Hardly left us a scrap. There were more of us before.’
‘But you’re by
the sea, what about your fishing boats?’ said Tabitha. She looked over at the
small harbour, barely a hundred yards down the road.
‘No, no,’ the old
woman said with a hoarse hush, as if Tabitha was talking about the devil
himself. ‘There’s things in the water now. Dark horrible things. Huge. They’re
eating everything. No, we daren’t go near the water. Young Jonathan set out in
his fishing boat the other day and the thing had him, poor man. We’ve got
allotments coming on now, but they’ll be weeks and months growing.’
‘So you’ve had
nothing to eat in all this time?’ said Tabitha, disbelieving.
‘Nothing but
what we can catch or shoot,’ the old woman admitted, exhausted. ‘We’ll catch
the odd fish or a sparrow now and again, but there’s not much meat on them to
go around all of us. And we daren’t go out too far in case those
things
come
looking for us.’
‘Jesus,’ Tabitha
muttered, looking around at the village. It wasn’t exactly the safe haven she’d
been hoping for.
‘You must have
been keeping fed, if you’ve come from down south,’ the old lady observed.
‘Well… I’ve not
been eating at all,’ Tabitha mumbled, with a strange hint of guilt.
‘You’ve not
eaten?’ the old woman replied, shocked. ‘A car full of food, and you’ve not
been eating!’ she looked appalled. ‘
And
you’ve not eaten the dog either,
what’s the matter with you?’
‘My dog? I’m not
going to eat my
dog!’
Tabitha replied, disbelieving.
‘More for us
then,’ a young woman called over the garden gate. Tabitha jumped. The woman had
a glazed look in her eyes. Short bleach-blonde hair; skin tanned with hard work
in the sun. Dirty vest top. Dry cracked lips. She was eyeing up Laika and
Tabitha both, like they were meat hanging on butcher’s hooks.
‘Give us your
dog,’ the young woman told her. A man walked up beside her to see, with more
people wandering out from the village streets behind them.
‘Yeah, give us
your dog,’ the man repeated, eyeing Laika hungrily.
‘We’ve got kids
starving,’ a woman chipped in. Tabitha watched them carefully. She’d never
known that faces could look so haunted.
‘I’m not giving
you my dog,’ she said firmly.
‘We’re not
giving you a choice,’ the young woman replied at the gate. ‘We’re starving.
It’s food. Give it here.’
‘Try it,’
Tabitha replied, making her grey hands perfectly clear for them to see. The
young woman staring back wiped the snot dripping from her nose, and stood back
off the garden gate.
‘We’re not
asking,’ she said, fixing Tabitha’s look with a dead stare. The young woman
pulled a knife from her pocket.
‘Rose, leave her
be,’ the old woman pleaded. ‘The dogs and cats were ours to eat… this one’s
hers. We can’t do that to the girl. Let her go. This is wrong.’
‘So you’re not
hungry now, is that it?’ Rose replied. ‘I didn’t see you saying no to a piece
of dog when it was going round,’ she said. ‘We were
starving
. We’re
still
starving. So give us the fucking dog.’
‘Jesus Christ,’
said Tabitha, looking between them. ‘You ate your
pets
? What’s wrong
with you?’
‘We’re
survivors
,’
Rose replied proudly. She turned and whistled sharply up the road, and a dozen
or so people emerged from the warren of streets. They were wandering to the garden
gate to look over their visitors, studying Tabitha with cold zombie stares.

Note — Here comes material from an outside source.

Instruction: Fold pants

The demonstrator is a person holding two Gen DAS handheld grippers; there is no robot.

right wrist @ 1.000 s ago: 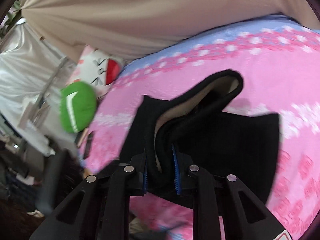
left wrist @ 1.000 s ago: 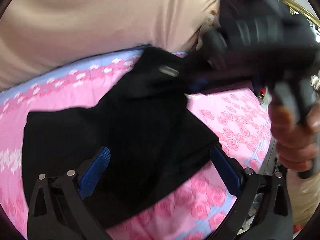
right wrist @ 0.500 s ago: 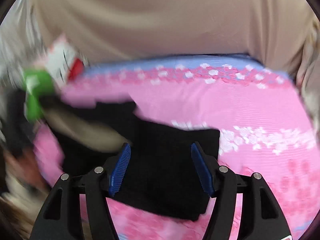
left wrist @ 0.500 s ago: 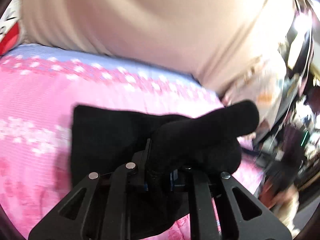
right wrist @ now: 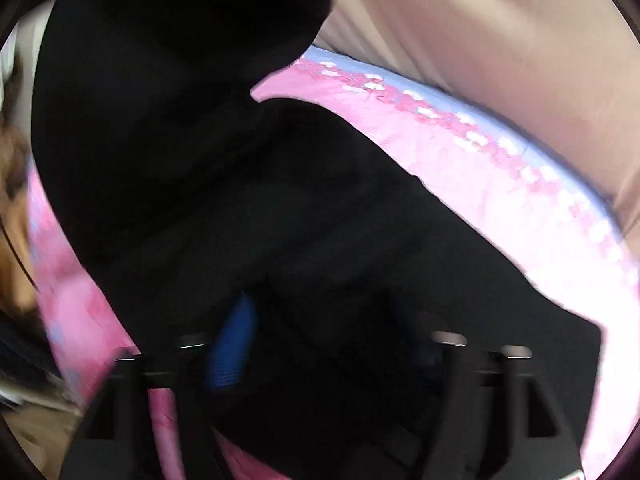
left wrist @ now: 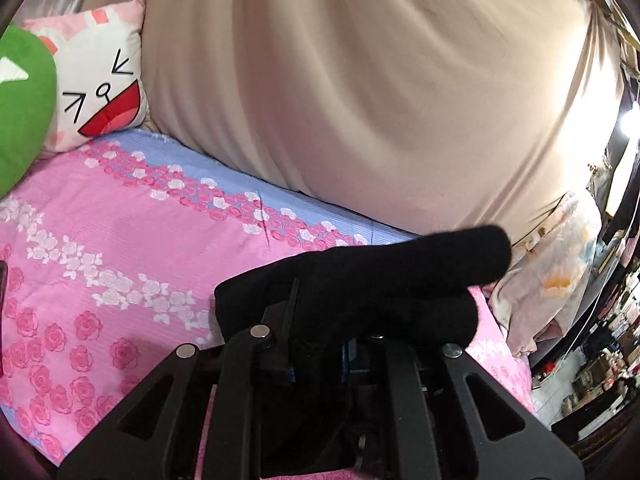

Dirt picked out every crease in their faces. None of them could have been as
old as they looked. It was dirt and hunger and desperation that was aging them.

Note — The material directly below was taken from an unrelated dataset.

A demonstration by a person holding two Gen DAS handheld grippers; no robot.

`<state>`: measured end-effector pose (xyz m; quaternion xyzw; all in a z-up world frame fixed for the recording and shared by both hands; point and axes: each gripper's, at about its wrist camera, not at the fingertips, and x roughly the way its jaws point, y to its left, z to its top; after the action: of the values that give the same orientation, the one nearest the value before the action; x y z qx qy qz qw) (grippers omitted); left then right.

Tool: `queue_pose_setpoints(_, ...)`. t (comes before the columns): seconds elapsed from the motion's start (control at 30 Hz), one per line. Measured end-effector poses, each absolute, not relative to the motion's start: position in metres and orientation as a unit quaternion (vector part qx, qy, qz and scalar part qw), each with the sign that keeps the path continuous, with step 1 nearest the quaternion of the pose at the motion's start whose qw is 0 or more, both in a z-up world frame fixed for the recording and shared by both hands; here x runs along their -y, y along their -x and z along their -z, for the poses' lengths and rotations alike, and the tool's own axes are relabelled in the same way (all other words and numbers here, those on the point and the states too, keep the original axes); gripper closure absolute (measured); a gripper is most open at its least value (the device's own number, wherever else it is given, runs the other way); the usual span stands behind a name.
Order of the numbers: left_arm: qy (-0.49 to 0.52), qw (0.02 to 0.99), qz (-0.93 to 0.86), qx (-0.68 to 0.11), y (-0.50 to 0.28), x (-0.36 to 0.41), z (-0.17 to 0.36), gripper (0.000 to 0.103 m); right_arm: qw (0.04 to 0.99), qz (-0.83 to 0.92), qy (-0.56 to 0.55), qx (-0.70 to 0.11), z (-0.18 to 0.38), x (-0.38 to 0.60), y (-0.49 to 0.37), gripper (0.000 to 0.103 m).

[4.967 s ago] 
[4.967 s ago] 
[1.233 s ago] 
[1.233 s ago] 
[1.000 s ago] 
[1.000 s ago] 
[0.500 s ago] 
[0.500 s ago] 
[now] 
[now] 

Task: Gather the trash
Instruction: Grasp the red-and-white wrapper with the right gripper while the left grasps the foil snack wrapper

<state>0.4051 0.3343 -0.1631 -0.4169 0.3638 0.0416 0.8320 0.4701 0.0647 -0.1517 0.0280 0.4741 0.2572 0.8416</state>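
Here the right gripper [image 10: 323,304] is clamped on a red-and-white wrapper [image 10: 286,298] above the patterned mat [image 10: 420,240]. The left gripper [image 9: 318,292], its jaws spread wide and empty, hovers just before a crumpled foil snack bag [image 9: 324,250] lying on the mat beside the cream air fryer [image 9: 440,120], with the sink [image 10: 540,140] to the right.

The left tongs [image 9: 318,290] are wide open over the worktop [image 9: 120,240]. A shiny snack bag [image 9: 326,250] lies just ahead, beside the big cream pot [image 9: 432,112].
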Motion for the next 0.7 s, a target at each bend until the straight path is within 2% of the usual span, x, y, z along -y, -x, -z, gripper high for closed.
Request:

They looked tired; starving. A desperate blankness in their eyes. They were all
looking at Laika.
‘A week,’
Tabitha chuckled nervously, disbelieving, as she held Laika’s collar close by
her knee. ‘Eating your pets after a
week.
Look at you.’ People in the
small crowd were glancing at one another; keeping quiet. Someone coughed in the
silence.
‘Ten days,’ said
the man beside Rose. ‘Do you know how hungry you get in ten days?’